Activity: Once the images are removed, set down everything else in the listing below exactly.

Data provided:

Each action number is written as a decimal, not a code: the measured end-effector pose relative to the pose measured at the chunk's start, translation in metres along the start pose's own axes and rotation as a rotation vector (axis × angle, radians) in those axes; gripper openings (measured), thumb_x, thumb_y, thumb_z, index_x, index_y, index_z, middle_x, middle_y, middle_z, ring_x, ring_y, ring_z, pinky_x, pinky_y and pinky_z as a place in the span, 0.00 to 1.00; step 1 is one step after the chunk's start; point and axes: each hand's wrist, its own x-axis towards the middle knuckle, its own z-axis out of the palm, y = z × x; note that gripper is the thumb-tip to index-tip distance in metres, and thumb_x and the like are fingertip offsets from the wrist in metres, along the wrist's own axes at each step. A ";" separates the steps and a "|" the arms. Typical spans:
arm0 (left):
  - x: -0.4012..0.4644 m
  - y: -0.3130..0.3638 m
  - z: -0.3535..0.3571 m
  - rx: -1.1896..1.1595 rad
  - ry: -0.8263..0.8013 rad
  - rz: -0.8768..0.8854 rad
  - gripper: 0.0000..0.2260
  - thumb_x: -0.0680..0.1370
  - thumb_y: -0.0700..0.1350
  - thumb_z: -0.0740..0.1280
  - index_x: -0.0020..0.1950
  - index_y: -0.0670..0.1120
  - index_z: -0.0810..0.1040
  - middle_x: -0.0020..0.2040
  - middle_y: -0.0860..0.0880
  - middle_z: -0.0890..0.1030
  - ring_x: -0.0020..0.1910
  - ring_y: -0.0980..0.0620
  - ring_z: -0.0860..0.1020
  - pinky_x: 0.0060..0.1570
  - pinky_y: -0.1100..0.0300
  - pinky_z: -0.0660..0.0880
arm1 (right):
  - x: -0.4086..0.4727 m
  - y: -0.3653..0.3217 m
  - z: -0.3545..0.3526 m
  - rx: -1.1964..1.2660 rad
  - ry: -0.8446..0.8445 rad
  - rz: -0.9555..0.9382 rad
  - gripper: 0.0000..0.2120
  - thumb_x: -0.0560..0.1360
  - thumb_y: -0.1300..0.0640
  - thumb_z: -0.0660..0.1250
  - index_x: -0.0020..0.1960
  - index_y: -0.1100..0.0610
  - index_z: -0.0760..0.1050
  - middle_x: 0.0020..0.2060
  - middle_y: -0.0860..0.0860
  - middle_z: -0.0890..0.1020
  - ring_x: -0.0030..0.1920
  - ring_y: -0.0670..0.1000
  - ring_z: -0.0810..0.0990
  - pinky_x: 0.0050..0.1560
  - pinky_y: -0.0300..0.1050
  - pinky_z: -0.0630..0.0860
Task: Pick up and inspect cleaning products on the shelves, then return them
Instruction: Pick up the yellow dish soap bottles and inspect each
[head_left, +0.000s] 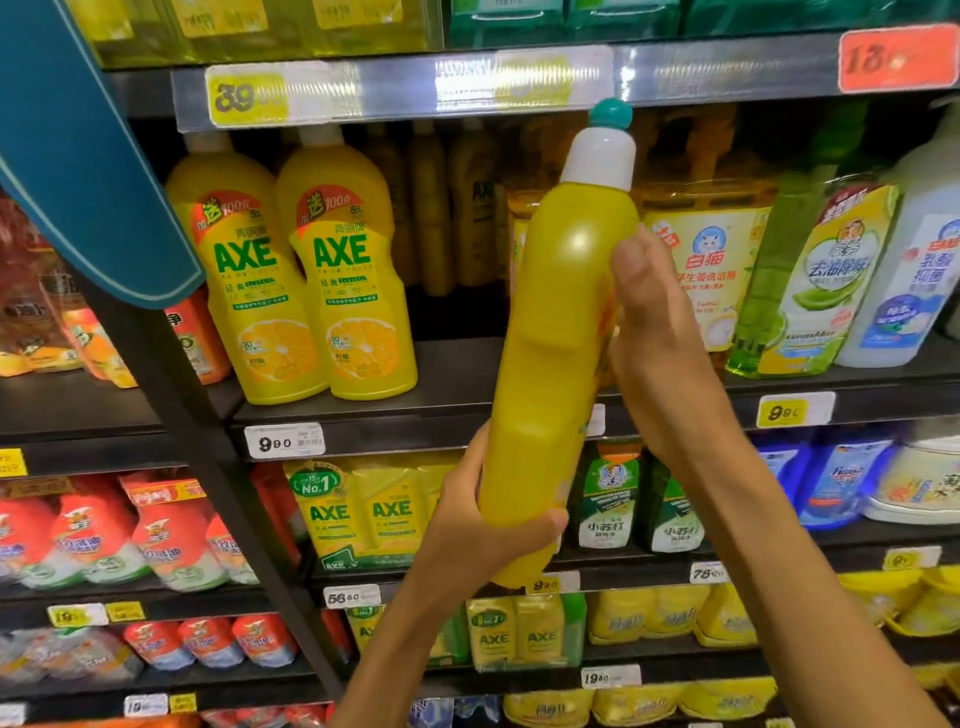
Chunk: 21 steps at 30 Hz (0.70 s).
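Gripping the base of a tall yellow detergent bottle (558, 332), the left hand (488, 525) curls round it with the thumb across the front, while the right hand (657, 338) wraps its upper body. It is held nearly upright in front of the shelf (467, 410), right of two AXE bottles (317, 270).

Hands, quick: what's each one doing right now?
Left hand: grips the lower end of the tall yellow plastic bottle with the white neck and teal cap.
Right hand: holds the same bottle's upper body.
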 end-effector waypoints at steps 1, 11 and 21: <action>-0.002 0.002 -0.004 -0.061 -0.038 -0.041 0.30 0.53 0.55 0.76 0.54 0.59 0.73 0.44 0.63 0.83 0.42 0.63 0.82 0.35 0.69 0.77 | 0.004 -0.002 -0.004 -0.004 -0.046 0.025 0.42 0.61 0.31 0.70 0.67 0.53 0.67 0.54 0.48 0.82 0.53 0.46 0.82 0.48 0.44 0.80; -0.011 -0.009 -0.004 -0.217 -0.126 -0.174 0.39 0.50 0.63 0.80 0.58 0.53 0.74 0.50 0.54 0.85 0.49 0.51 0.83 0.44 0.57 0.79 | -0.002 0.000 -0.003 0.216 -0.092 0.079 0.25 0.66 0.50 0.75 0.60 0.55 0.73 0.46 0.52 0.86 0.44 0.51 0.85 0.40 0.42 0.81; 0.020 -0.004 -0.002 0.111 0.138 0.205 0.27 0.60 0.42 0.80 0.55 0.54 0.74 0.47 0.65 0.83 0.46 0.65 0.81 0.41 0.74 0.75 | -0.023 -0.003 -0.004 0.011 -0.120 -0.226 0.35 0.56 0.52 0.79 0.60 0.42 0.69 0.57 0.49 0.78 0.55 0.47 0.80 0.51 0.43 0.79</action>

Reply:
Each action number is written as a decimal, not a code: the measured end-effector pose relative to the pose measured at the chunk's start, translation in metres along the start pose's own axes and rotation as a rotation vector (axis × angle, radians) in those axes; gripper openings (measured), thumb_x, thumb_y, thumb_z, index_x, index_y, index_z, middle_x, middle_y, middle_z, ring_x, ring_y, ring_z, pinky_x, pinky_y and pinky_z as a place in the span, 0.00 to 1.00; step 1 is one step after the chunk's start; point and axes: each hand's wrist, its own x-axis towards the middle knuckle, its own z-axis out of the palm, y = z × x; note that gripper is the thumb-tip to index-tip distance in metres, and thumb_x and the like are fingertip offsets from the wrist in metres, along the wrist's own axes at each step. A ";" separates the steps and a "|" the arms. Typical spans:
arm0 (left):
  - x: -0.4012..0.4644 m
  - y: -0.3130..0.3638 m
  - z: -0.3535..0.3571 m
  - rx: -1.1896..1.1595 rad
  - ry: -0.8263..0.8013 rad
  - rz: -0.8768..0.8854 rad
  - gripper: 0.0000..0.2260
  - thumb_x: -0.0680..0.1370
  - thumb_y: -0.0700..0.1350
  - thumb_z: -0.0740..0.1280
  - index_x: -0.0020..0.1950
  - index_y: -0.0670..0.1120
  - index_z: -0.0810..0.1040
  - middle_x: -0.0020..0.2040
  - middle_y: -0.0860..0.0880
  - middle_z: -0.0890..0.1030
  - ring_x: -0.0020..0.1910
  - ring_y: -0.0980..0.0620
  - ring_z: -0.0860..0.1020
  - pinky_x: 0.0060..0.1570
  - pinky_y: -0.1100..0.0300
  - pinky_z: -0.0660..0.0880
arm1 (right):
  - x: -0.4086..0.4727 m
  - y: -0.3653..0.3217 m
  - z: -0.3545..0.3526 m
  - rx: -1.1964..1.2660 rad
  - ry: -0.8446..0.8445 rad
  - rz: -0.9555..0.9382 rad
  - gripper: 0.0000..0.2120
  - thumb_x: -0.0560..0.1360
  - thumb_y: -0.1300..0.0640
  - thumb_z: -0.0660..0.1250
  - index_x: -0.0020..0.1960
  - index_y: -0.1100..0.0610
  - index_z: -0.0760..0.1050
  - middle_x: 0.0020..0.2060
  - middle_y: -0.0860..0.0860
  - middle_z: -0.0890..0.1020
  - ring_x: -0.0030..0.1920
  - ring_y: -0.0670..0.1000
  - ring_z: -0.0810..0.0990
  - pinky_x: 0.0050..0.1560
  - pinky_y: -0.0300..0.1050
  - pinky_z: -0.0630..0.0860
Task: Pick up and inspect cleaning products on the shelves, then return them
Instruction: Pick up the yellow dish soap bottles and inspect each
[head_left, +0.000s] 
Chunk: 21 steps at 30 Hz (0.70 s).
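Gripping the base of a tall yellow detergent bottle (558, 332), the left hand (488, 525) curls round it with the thumb across the front, while the right hand (657, 338) wraps its upper body. It is held nearly upright in front of the shelf (467, 410), right of two AXE bottles (317, 270).

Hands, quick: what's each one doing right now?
Left hand: grips the lower end of the tall yellow plastic bottle with the white neck and teal cap.
Right hand: holds the same bottle's upper body.
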 end-effector waypoints at steps 1, 11 and 21: <action>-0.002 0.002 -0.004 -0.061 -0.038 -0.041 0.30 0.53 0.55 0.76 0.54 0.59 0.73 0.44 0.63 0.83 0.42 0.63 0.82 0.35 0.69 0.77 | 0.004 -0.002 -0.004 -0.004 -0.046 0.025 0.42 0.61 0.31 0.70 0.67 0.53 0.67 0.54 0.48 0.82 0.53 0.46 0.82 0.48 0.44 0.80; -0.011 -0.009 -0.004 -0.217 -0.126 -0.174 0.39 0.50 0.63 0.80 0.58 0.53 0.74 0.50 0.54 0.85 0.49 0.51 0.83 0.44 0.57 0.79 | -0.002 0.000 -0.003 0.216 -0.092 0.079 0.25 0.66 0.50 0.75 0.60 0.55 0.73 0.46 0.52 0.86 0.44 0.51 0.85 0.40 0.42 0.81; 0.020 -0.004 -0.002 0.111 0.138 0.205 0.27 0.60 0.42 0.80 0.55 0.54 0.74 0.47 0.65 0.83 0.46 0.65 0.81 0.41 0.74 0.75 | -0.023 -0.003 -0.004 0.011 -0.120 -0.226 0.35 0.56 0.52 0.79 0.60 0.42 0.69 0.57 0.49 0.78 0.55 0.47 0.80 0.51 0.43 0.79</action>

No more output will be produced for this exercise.